The combination naproxen/esomeprazole magnesium (brand name Vimovo) is used for the prevention of gastric ulcers associated with chronic NSAID therapy. Vimovo is available in two dosage strengths: 500/20 mg and 375/20 mg. Clinical trials of naproxen/esomeprazole demonstrated an incidence of GI ulcer in 24% of patients on naproxen (alone) versus 7% on naproxen/esomeprazole. The FDA has added warnings to the label for Vimovo concerning acute interstitial nephritis and risk of kidney problems in some patients.
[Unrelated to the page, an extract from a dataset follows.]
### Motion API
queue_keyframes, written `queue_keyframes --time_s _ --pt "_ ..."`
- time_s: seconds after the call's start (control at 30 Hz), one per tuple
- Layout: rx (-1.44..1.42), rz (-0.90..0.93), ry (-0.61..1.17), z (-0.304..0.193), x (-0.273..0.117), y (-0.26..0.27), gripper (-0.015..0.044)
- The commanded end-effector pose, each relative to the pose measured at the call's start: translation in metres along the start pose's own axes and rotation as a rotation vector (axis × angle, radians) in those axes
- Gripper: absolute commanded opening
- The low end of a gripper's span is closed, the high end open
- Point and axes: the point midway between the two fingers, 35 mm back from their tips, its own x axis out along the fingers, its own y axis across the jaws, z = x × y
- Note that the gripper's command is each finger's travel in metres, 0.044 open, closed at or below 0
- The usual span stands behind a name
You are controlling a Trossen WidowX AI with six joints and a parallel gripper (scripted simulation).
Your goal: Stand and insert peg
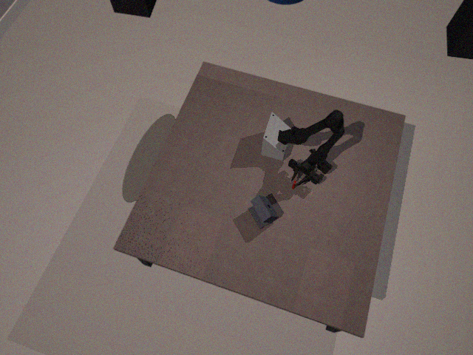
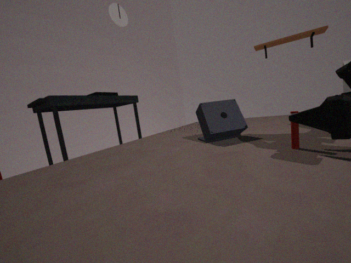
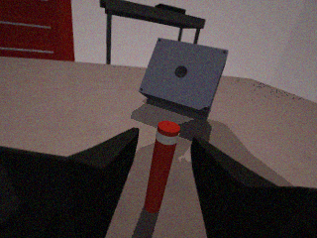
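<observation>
The round red peg with a white band near its upper end [image 1: 293, 185] [image 2: 295, 136] [image 3: 161, 166] is standing upright on the brown tabletop [image 1: 324, 244] [image 2: 170, 204] [image 3: 64, 109], its plain end down. The black two-fingered hand [image 1: 294, 182] [image 3: 164, 138] is sitting open around its upper part, with a gap showing on both sides in the wrist view, so it is gripping nothing. From the exterior view, where the near finger is covering part of the peg, the peg is seeming to stand straight, though a slight lean would be hard to rule out

The blue-grey sloped block [image 1: 263, 210] [image 2: 221, 121] [image 3: 182, 72] is standing apart from the peg, and the dark round hole [image 2: 224, 115] [image 3: 180, 71] in its face is waiting unfilled

The step in hand is probably the release after standing the peg up. The next move is calling for a steady pause, then a centred re-grip near the banded end, keeping the plain end free for the hole. Closing off-centre could be tipping the peg; after lifting, the arm is needing to tilt it to match the hole's direction
</observation>
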Motion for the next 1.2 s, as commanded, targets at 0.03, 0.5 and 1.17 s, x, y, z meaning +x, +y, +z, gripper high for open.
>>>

=== Multiple-unit pellet system ===
Esomeprazole capsules, as well as Losec/Prilosec tablets, are formulated as a "multiple-unit pellet system" (MUPS). Essentially, the capsule consists of extremely small enteric-coated granules (pellets) of the esomeprazole formulation inside an outer shell. When the capsule is immersed in an aqueous solution, as happens when the capsule reaches the stomach, water enters the capsule by osmosis. The contents swell from water absorption, causing the shell to burst, and releasing the enteric-coated granules. For most patients, the multiple-unit pellet system is of no advantage over conventional enteric-coated preparations. Patients for whom the formulation is of benefit include those requiring nasogastric tube feeding and those with difficulty swallowing (dysphagia).

== Society and culture ==

=== Global distribution ===
In 2010, AstraZeneca announced a co-promotion agreement with Daiichi Sankyo to distribute Nexium in Japan. In September 2011, Nexium was approved for sale and was launched by Daiichi Sankyo in Japan. Esomeprazole was approved for use in the United States in February 2001.

===Economics===
Between the launch of esomeprazole in 2001 and 2005, the drug netted AstraZeneca about $14.4 billion.

=== Controversy ===

There has been some controversy about AstraZeneca's behaviour in creating, patenting, and marketing the drug. Esomeprazole's successful predecessor, omeprazole, is a mixture of two mirror-imaged molecules (esomeprazole which is the S-enantiomer, and R-omeprazole); critics said the company was trying to "evergreen" its omeprazole patent by patenting the pure esomeprazole and aggressively marketing to doctors that it is more effective than the mixture.

=== Brand names ===
Generic versions of esomeprazole magnesium are available worldwide. It is available over-the-counter under the brand name Nexium in the United States and the UK.

=== Veterinary use ===
Injection formulations of esomeprazole are used for gastroprotection in veterinary medicine. In goats administered the drug by intravenous or subcutaneous injection rapid elimination was noted. In that study the sulfone metabolite was detectable for several hours after injection of the parent drug.

== Other uses ==
Esomeprazole can be used as a parasiticide. Gokmen et al., 2016 screen for efficacy against Trichomonas vaginalis isolates from horses. They found esomeprazole to be effective as a veterinary antiparasitic.